Okay, let's explore this.  What those people were talking about, by and large, was the easy credit provided by the central bank, over which Bush has no direct control.  During both speculative booms, there were people who thought that the markets were in a bubble, and that Greenspan/Bernanke should have acted to shut it down.  But prior to the actual crashes, those people were in a minority.  The considered opinion of Robert Shiller, probably the greatest living expert on bubbles (and a Democrat) is that any Fed or regulatory action would have had at best marginal effect on the housing bubble--or at least so he told me when I interviewed him. 

The problem is that we think we know what to do to pop bubbles.  What we know how to do is to make it very, very difficult to borrow money. (The reason I say we think we know is that when foreign capital is involved, it gets complicated--the Fed raised interest rates on margin loans in 1929, but that just attracted more lenders).  The problem is, if you do this whenever you might be in a bubble, you will throw a lot of people out of work unnecessarily.  And if you wait until it's clear you are in a bubble, you will have to raise interest rates high enough to throw really a lot of people out of work.

At that it might not have worked; there was so much long term capital flowing into the US from abroad, eager to lend to Americans, that it might have required shutting the economy down to reverse the flood.  Arguably, our budget deficits actually helped the problem by soaking up some of that excess capital.
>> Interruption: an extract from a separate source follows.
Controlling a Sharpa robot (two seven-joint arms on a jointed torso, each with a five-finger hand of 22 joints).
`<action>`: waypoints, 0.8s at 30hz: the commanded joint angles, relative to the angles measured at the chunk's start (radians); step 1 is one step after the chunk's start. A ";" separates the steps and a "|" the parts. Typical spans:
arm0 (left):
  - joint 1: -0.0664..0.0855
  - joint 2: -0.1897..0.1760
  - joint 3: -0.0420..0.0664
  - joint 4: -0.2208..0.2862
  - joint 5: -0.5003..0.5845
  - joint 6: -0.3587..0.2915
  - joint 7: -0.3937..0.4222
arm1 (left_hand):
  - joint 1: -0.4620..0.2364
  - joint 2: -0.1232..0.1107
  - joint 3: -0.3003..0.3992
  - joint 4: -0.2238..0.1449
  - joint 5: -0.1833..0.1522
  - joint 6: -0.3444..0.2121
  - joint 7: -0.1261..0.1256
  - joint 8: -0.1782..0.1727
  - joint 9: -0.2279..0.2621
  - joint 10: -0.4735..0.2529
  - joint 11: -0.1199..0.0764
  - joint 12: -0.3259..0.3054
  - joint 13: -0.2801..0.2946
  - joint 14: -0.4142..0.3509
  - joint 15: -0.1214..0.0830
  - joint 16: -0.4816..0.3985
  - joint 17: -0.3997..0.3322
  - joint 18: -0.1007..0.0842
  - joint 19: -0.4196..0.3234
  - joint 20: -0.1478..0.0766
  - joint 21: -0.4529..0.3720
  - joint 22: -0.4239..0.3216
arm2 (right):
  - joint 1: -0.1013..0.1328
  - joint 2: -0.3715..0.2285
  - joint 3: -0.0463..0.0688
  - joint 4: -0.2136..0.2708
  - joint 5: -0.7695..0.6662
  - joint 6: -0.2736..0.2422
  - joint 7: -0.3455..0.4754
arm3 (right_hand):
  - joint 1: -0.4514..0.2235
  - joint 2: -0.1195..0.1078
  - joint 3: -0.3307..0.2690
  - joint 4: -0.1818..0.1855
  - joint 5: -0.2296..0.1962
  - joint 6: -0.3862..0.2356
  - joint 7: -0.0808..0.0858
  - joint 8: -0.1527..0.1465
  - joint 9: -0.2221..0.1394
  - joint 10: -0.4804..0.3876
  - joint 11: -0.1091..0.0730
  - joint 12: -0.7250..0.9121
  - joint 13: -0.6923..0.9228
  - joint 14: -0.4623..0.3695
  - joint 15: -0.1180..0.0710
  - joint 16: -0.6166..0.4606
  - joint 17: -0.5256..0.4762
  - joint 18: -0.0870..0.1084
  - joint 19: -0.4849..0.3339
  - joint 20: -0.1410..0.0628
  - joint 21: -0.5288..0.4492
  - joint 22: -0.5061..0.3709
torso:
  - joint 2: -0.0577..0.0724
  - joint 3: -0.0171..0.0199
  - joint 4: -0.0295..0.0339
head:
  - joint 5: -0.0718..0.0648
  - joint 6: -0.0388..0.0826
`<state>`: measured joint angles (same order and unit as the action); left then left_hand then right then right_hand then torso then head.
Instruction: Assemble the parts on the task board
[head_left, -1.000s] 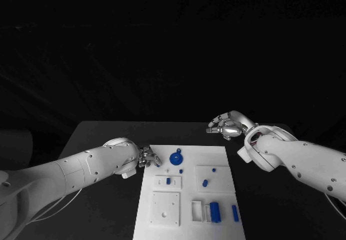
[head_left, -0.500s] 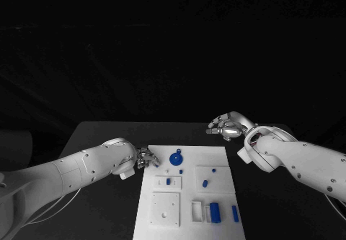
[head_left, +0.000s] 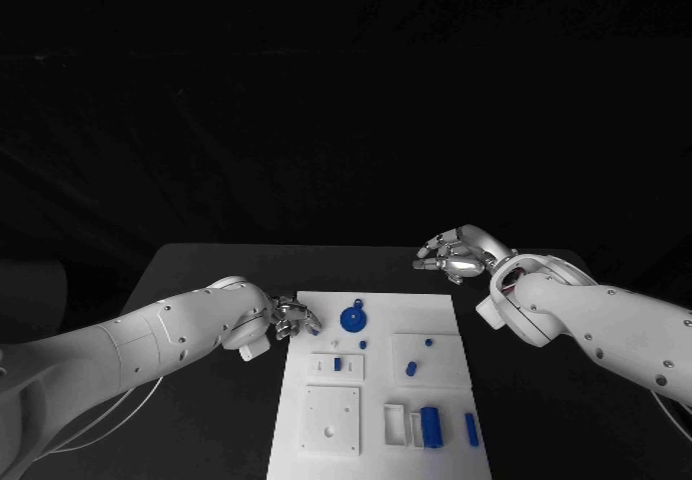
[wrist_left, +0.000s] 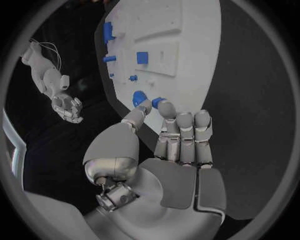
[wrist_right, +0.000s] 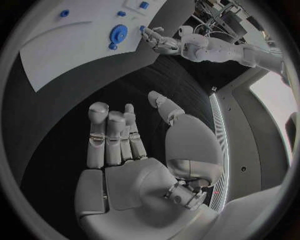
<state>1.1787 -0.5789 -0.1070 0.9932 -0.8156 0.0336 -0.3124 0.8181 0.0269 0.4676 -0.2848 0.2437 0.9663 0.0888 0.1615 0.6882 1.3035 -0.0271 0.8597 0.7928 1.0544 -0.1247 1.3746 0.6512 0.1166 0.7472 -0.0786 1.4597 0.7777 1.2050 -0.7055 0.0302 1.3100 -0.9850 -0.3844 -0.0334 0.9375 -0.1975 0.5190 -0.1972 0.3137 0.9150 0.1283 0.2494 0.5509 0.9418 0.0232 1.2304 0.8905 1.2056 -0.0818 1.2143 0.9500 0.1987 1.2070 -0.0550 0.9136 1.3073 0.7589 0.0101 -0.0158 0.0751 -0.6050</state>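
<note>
Head view first: task board (head_left: 378, 380) lies in the middle of the black table (head_left: 202, 270), and everything else is placed from it. Left hand (head_left: 296, 318) sits at the board's far left corner, fingers curled loosely toward the edge, holding nothing I can make out. Just inboard of it lies the round blue disc (head_left: 352, 319). A blue block (head_left: 431, 426) and a blue bar (head_left: 470, 428) stand at the board's near right part. Right hand (head_left: 457, 251) hovers beyond the board's far right corner, well apart from it, fingers loosely bent and empty.

Left wrist view: left hand (wrist_left: 169, 145) has its fingers side by side and the thumb apart, tips over the board's edge, close to the round blue disc (wrist_left: 139, 97); whether they touch it cannot be told.

Right wrist view: right hand (wrist_right: 134, 150) is spread above bare table, with the task board (wrist_right: 75, 50) well off.

Judgement: the step in hand looks like picking up the disc. It should go best with thumb and fingertips closing on opposite sides of its rim, low and slow, so it does not skid across the smooth board.
</note>
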 joint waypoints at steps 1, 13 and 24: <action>0.002 -0.002 0.007 0.009 0.066 0.015 0.013 | 0.000 -0.010 -0.006 0.000 0.001 0.000 0.001 0.000 0.000 -0.002 0.003 0.004 0.001 -0.004 -0.005 -0.003 0.001 -0.003 -0.007 -0.143 -0.004 0.002 | -0.001 0.003 0.000 -0.003 0.001 0.017 0.009 | -0.006 -0.001 0.000 0.004 0.007 0.000 0.009 -0.005 0.000 -0.005 0.003 0.003 -0.001 -0.004 -0.002 0.006 -0.002 0.063 0.001 -0.007 -0.004 0.018 | 0.000 0.0002 0.0003 | 0.001 0.002; 0.023 -0.034 0.016 0.071 0.171 0.020 0.015 | -0.005 -0.016 -0.009 0.003 -0.002 0.001 0.002 0.000 -0.003 -0.002 0.003 0.006 0.002 -0.003 -0.005 -0.002 0.002 -0.003 -0.005 -0.143 -0.004 0.002 | -0.020 0.033 -0.009 -0.024 -0.091 0.022 0.031 | 0.009 0.001 0.000 -0.009 0.006 -0.010 0.013 -0.010 -0.002 -0.007 0.005 0.005 -0.003 -0.005 0.001 0.006 -0.002 0.063 0.000 -0.008 -0.003 0.019 | 0.000 0.0011 -0.0004 | 0.002 0.009; 0.039 -0.075 0.025 0.147 0.420 0.071 0.012 | -0.012 -0.022 -0.012 0.006 -0.010 0.000 0.002 -0.001 -0.006 -0.005 0.003 0.007 0.003 -0.003 -0.004 -0.001 0.002 -0.002 -0.004 -0.142 -0.004 0.002 | -0.042 0.069 -0.033 -0.019 -0.208 0.010 0.070 | 0.042 0.008 -0.005 -0.054 0.000 -0.023 0.017 -0.017 -0.004 -0.010 0.010 0.009 -0.007 -0.007 0.006 0.007 -0.003 0.063 -0.003 -0.006 -0.002 0.019 | -0.001 0.0007 -0.0009 | -0.005 0.020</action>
<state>1.2163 -0.6524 -0.0829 1.1316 -0.5402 0.0605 -0.3089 0.8047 0.0136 0.4605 -0.2777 0.2386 0.9656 0.0879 0.1618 0.6828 1.3034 -0.0272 0.8596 0.7945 1.0523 -0.1252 1.3747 0.6522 0.1166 0.7472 -0.0786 1.4597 0.7784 1.1653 -0.6400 -0.0025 1.2871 -1.1154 -0.3792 -0.0007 0.9719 -0.1870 0.5149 -0.2489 0.3176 0.9164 0.1310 0.2360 0.5478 0.9345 0.0304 1.2352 0.8845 1.2020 -0.0781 1.2179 0.9479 0.1986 1.2073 -0.0590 0.9136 1.3081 0.7586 0.0111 -0.0158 0.0715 -0.5871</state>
At the Federal level, we might have forbidden securitization, or more exotic instruments.  But this wasn't even on peoples' radar before the subprime market went sour.  The bank regulators could probably have done something to tighten lending standards, but this would have amounted to saying "Don't lend money to poor people".  A Democratic congress saying "don't lend money to poor people".  
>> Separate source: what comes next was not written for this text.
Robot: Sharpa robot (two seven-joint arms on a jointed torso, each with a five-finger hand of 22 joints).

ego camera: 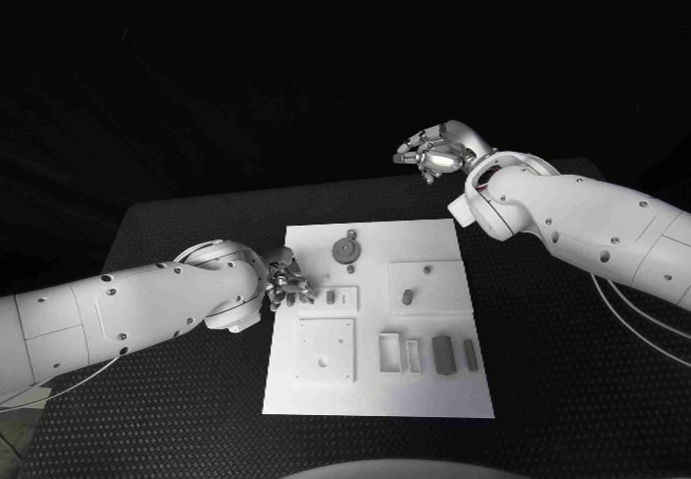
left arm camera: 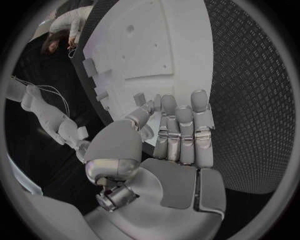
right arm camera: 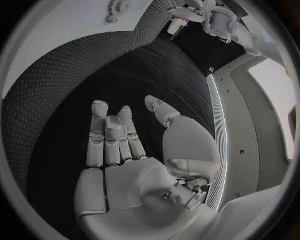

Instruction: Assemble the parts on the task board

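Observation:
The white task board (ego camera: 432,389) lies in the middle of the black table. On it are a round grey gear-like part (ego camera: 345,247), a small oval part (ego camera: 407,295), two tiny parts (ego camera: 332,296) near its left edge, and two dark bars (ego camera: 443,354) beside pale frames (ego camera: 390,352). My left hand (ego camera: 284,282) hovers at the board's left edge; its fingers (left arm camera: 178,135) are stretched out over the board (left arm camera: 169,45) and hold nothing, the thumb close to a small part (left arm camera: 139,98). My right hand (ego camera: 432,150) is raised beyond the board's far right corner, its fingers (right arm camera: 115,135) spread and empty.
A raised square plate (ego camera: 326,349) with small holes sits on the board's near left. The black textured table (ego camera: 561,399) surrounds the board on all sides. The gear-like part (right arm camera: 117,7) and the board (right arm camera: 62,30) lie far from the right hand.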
Obviously, in hindsight we wish we had done this.  And in hindsight, I wish I'd played the winners at the track last weekend.  The things that might have worked were not among the solutions that were being proposed at the time. The only thing a Democrat could obviously have done differently, other than dial the psychic friends' network for economic advice, was appointed a more hawkish Federal Reserve Chair--one who was willing to tolerate higher unemployment in return for lower inflation.  That's exactly the opposite of normal Democratic policy direction.
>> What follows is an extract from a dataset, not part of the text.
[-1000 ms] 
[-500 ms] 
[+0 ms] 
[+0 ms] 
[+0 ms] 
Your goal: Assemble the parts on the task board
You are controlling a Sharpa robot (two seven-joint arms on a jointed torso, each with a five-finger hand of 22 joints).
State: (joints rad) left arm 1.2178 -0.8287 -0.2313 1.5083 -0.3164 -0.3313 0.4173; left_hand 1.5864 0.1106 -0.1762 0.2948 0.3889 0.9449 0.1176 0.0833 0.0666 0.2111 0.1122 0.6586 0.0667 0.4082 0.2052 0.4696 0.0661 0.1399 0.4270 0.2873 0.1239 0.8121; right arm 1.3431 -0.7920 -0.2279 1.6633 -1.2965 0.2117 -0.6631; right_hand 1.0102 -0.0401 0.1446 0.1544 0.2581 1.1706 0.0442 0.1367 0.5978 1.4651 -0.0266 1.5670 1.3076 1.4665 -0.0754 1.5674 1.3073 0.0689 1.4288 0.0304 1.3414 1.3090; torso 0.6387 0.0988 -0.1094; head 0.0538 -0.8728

Democrats seem unable, or unwilling to grasp, that to the extent that this is a regulatory problem, the seeds were laid under Clinton, not Bush.  There simply haven't been any significant financial regulatory changes over the last eight years that we can point to as the culprit; nor does "stronger enforcement" work as the solution to a crisis when the companies in trouble seem to have been in full compliance with the law.

And these are the good comments.  The rest are ordinary twaddle--and not even good twaddle.  Stale twaddle that's been sitting around on the back of the shelf for six months.